GMEM applies for virtual memory that is peer-to-peer accessible through a specific flag and provides some memory optimization semantics externally. Performance can be optimized through the memory semantics. libgmem is the abstraction layer of the GMEM user API. It encapsulates the preceding memory semantics to simplify user operations.

Available APIs

  • Memory application

    GMEM extends mmap semantics and adds a MAP_PEER_SHARED flag to apply for heterogeneous memory. When the flag is used, 2 MB-aligned virtual addresses are returned by default.

    c
    addr = mmap(NULL , size, PROT_READ | PROT_WRITE, MAP_PRIVATE | MAP_ANONYMOUS | MAP_PEER_SHARED, -1, 0);
  • Memory release

    munmap is used to release memory of hosts and devices.

    c
    munmap(addr, size);
  • Memory semantics

    FreeEager: For an address segment within the specified range [addr, addr + size], FreeEager releases a complete page that aligns the page size inwards (the default page size is 2 MB). If no complete page exists in the range, a success message is returned.

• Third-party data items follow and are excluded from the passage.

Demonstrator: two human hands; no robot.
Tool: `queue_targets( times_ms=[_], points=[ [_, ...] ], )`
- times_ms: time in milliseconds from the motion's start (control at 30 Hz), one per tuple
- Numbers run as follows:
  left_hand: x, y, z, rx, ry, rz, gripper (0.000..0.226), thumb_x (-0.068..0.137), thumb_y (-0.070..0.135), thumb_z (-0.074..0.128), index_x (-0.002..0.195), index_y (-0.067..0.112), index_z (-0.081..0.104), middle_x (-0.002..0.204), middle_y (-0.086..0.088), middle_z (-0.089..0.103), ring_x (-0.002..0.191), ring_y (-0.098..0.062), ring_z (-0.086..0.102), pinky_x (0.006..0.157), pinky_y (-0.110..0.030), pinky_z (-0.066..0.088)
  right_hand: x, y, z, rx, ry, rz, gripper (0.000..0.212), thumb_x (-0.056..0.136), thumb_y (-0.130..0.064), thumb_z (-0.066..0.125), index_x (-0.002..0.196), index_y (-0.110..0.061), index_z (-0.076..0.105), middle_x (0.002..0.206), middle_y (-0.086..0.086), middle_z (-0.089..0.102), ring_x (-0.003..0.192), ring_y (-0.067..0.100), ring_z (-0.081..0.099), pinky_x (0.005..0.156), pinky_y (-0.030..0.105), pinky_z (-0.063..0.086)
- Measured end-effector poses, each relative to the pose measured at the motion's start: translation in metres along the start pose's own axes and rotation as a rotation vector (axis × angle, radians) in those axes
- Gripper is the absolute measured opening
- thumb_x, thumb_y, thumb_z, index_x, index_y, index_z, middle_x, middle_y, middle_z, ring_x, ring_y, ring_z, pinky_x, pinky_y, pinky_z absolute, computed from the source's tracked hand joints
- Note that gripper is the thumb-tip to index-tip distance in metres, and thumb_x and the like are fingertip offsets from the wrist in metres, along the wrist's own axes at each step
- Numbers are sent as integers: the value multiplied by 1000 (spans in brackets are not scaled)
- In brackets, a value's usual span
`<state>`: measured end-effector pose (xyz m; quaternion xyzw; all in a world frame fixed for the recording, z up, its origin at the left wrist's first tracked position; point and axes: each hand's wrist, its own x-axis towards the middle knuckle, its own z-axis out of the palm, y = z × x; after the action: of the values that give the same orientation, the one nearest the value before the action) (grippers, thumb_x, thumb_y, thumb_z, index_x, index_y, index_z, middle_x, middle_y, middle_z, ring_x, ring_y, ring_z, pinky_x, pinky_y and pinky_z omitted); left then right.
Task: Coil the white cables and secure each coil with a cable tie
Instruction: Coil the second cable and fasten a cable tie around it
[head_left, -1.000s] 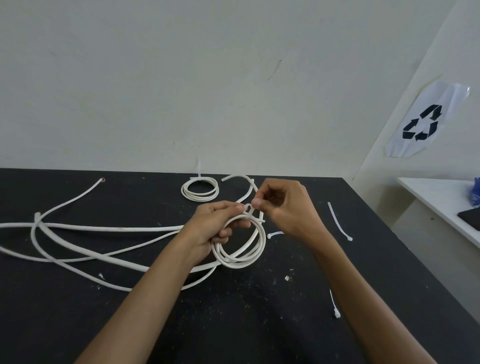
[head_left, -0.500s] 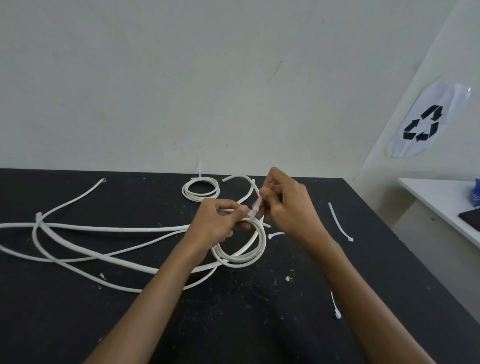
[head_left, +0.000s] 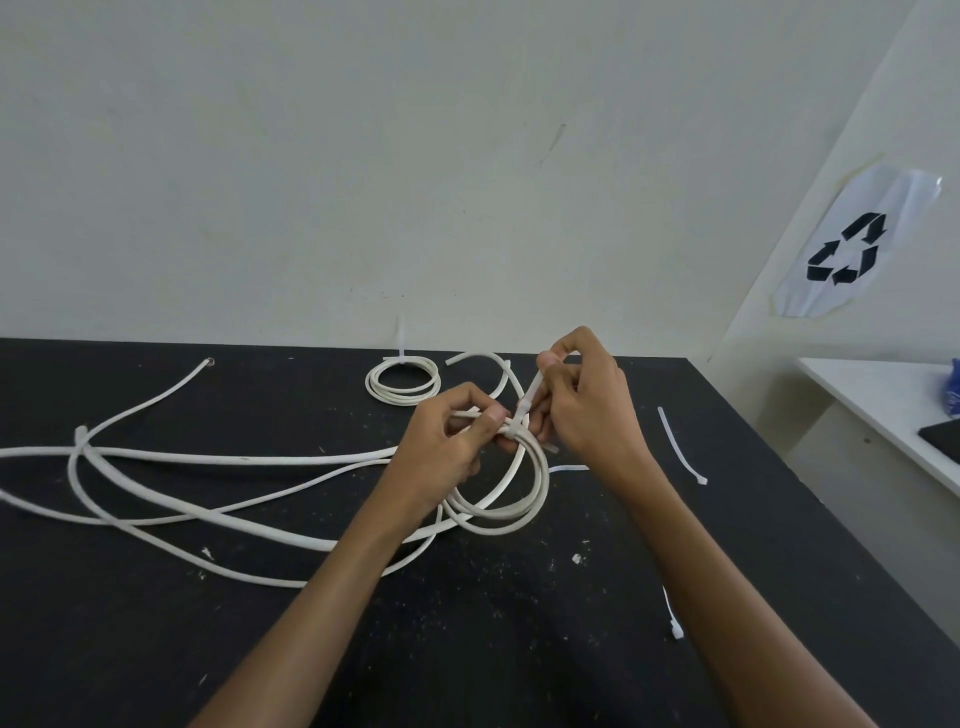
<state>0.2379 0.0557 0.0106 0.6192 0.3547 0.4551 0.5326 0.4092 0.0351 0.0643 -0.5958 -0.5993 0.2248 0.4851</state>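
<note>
Nearest me I see a matte black tabletop (head_left: 467, 649), dusted with pale flecks and scuffs, with one loose cable tie (head_left: 671, 614) lying near its right edge. Both forearms reach in from below. Farther in, thick white cables (head_left: 218, 499) sprawl in long smooth curves across the left half, crossing one another. At the centre sits the coil (head_left: 511, 512), a few round turns of the same rubbery cord, its lower arc resting on the tabletop and its top lifted. My left hand (head_left: 447, 452) has its fingers curled round the top of that coil, thumb pressing the turns together. My right hand (head_left: 584, 405) is just beside it, thumb and forefinger pinching the tail of a thin translucent tie strap (head_left: 527, 397) that runs up at a slant from the bundle. To the right, well apart, a second spare tie (head_left: 680, 444) lies gently bowed. Near the far edge rests a small finished coil (head_left: 402, 382) with its tie tail standing upright. Beyond is a plain off-white wall (head_left: 363, 156); on the right wall hangs a recycling sign (head_left: 852, 249), above a white side shelf (head_left: 883, 400).
</note>
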Motion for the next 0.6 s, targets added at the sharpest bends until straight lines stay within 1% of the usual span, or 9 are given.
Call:
queue_targets(
  times_ms=[67,133,200,233,300,367,433,533,600],
  points=[
    [-1,1,1,5,25,29,21,108,15,61,93,-1,62,85,-25,74,47,-15,42,46,-24,35,1,1,0,24,19,9,10,113,-17,51,105,-10,50,64,13,73,48,33,68,46,37,56],
    [-1,1,1,37,27,53,23,107,19,64,90,3,65,85,-29,70,53,-22,43,49,-30,36,1,1,-1,26,28,11,11,113,-18,53,106,-11,52,63,13,73,46,30,67,44,32,54],
    [0,0,0,82,21,59,24,106,21,66,87,5,67,80,-32,63,57,-24,45,53,-34,38,2,1,-1,17,24,1,9,112,-18,55,107,-10,53,63,11,73,44,27,67,44,30,53],
    [1,0,0,94,17,51,25,105,21,67,86,5,66,75,-31,60,58,-23,45,55,-35,38,2,1,-1,5,18,-13,9,112,-18,55,107,-10,53,62,10,72,44,26,67,44,31,54],
    [2,0,0,113,3,26,26,105,18,66,84,4,62,66,-21,54,59,-23,44,55,-34,37,2,2,0,-40,6,-59,9,112,-19,55,106,-12,52,63,10,72,44,26,66,44,34,54],
    [3,2,1,111,-22,-1,28,106,18,65,84,2,57,65,-14,50,60,-23,41,53,-31,36,3,2,1,-104,-6,-123,10,112,-20,53,103,-16,50,64,9,71,44,23,63,46,37,54],
    [4,5,2,92,-39,-21,30,106,18,66,85,0,55,66,-12,48,58,-22,40,51,-28,35,4,0,3,-165,-13,-183,11,113,-22,50,102,-18,49,63,9,69,45,22,61,48,38,52],
    [5,8,2,62,-33,-43,26,105,17,67,87,2,56,64,-5,51,52,-15,42,49,-25,36,8,-2,1,-220,-19,-205,11,113,-22,50,103,-18,49,60,9,67,44,18,58,48,34,47],
    [5,9,1,41,-16,-47,21,106,15,65,92,2,57,67,-2,53,51,-13,44,49,-24,36,9,-5,-2,-178,-24,-179,11,113,-22,51,104,-15,51,59,8,68,42,18,60,45,30,49]
  ],
)
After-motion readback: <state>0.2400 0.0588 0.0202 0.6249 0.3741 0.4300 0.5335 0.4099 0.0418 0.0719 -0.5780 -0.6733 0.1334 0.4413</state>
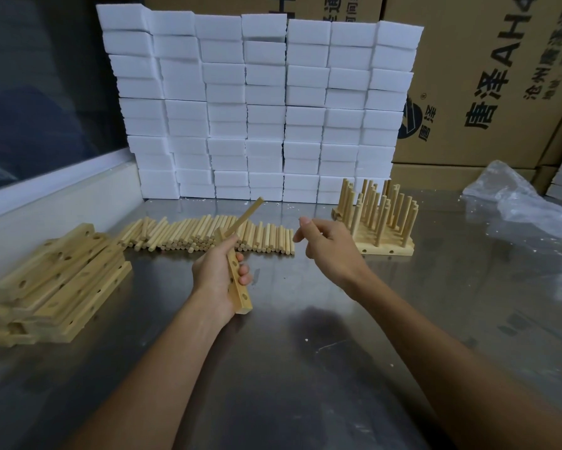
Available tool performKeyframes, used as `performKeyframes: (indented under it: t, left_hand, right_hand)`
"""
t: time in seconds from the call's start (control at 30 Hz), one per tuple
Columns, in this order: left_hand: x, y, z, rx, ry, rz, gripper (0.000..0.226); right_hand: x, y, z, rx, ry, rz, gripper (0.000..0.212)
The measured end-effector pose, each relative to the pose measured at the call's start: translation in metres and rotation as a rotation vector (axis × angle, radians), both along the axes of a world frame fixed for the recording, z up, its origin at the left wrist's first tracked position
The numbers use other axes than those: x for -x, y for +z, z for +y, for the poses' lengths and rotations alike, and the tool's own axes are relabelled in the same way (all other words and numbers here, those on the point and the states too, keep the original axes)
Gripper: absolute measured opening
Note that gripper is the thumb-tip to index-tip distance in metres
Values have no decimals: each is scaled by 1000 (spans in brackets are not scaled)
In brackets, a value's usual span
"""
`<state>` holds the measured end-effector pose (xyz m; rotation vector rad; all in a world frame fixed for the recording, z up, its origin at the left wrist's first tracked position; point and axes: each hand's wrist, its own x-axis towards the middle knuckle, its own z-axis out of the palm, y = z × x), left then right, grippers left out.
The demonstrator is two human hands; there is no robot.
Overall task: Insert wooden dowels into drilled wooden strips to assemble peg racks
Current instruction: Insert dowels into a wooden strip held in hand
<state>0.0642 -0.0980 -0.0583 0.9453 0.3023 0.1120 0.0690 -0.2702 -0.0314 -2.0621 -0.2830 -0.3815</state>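
One drilled strip in the left hand, right hand free near the dowels.

The left hand (216,274) grips a drilled wooden strip (239,287) with one dowel (245,217) standing out of its far end, in front of the row of loose dowels (208,237). The right hand (330,246) holds nothing, fingers loosely bent, just right of that row. Finished peg racks (378,219) stand right of the row; a stack of strips (55,287) lies left of it, all on the metal table (305,368).
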Motion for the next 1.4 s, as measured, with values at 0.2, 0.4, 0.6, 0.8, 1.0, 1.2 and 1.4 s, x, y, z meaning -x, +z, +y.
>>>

    If the API is invoked successfully, 0 is returned. Otherwise, an error code is returned.

    c
    Prototype: `int gmemFreeEager(unsigned long addr, size_t size, void *stream);`
    Usage: `ret = gmemFreeEager(addr, size, stream);`

    Prefetch: For an address segment with the specified range [addr, addr + size], Prefetch prefetches a complete page (covering the entire address segment) whose range is outward aligned with the page size. This ensures that the subsequent access to the virtual memory area initiated by the specified computing unit device hnid does not trigger a page fault.

    If the API is invoked successfully, 0 is returned. Otherwise, an error code is returned.

    c
    Prototype: `int gmemPrefetch(unsigned long addr, size_t size, int hnid, void *stream);`
    Usage: `ret = gmemPrefetch(addr, size, hnid, stream);`

    If the value of stream is empty, the invocation is synchronous. Otherwise, the invocation is asynchronous.

  • Other APIs

    Obtain the NUMA ID of the current device. If the API is invoked successfully, the NUMA ID is returned. Otherwise, an error code is returned.

    c
    Prototype: `int gmemGetNumaId (void);`
    Usage: `numaid = gmemGetNumaId ();`

    Obtain the GMEM statistics of the kernel.

    sh
    cat /proc/gmemstat

Constraints

  1. GMEM supports only 2 MB huge pages. Therefore, transparent huge pages of the host OS and NPU OS must be enabled to use GMEM.
  2. The heterogeneous memory obtained using MAP_PEER_SHARED cannot be inherited during forking.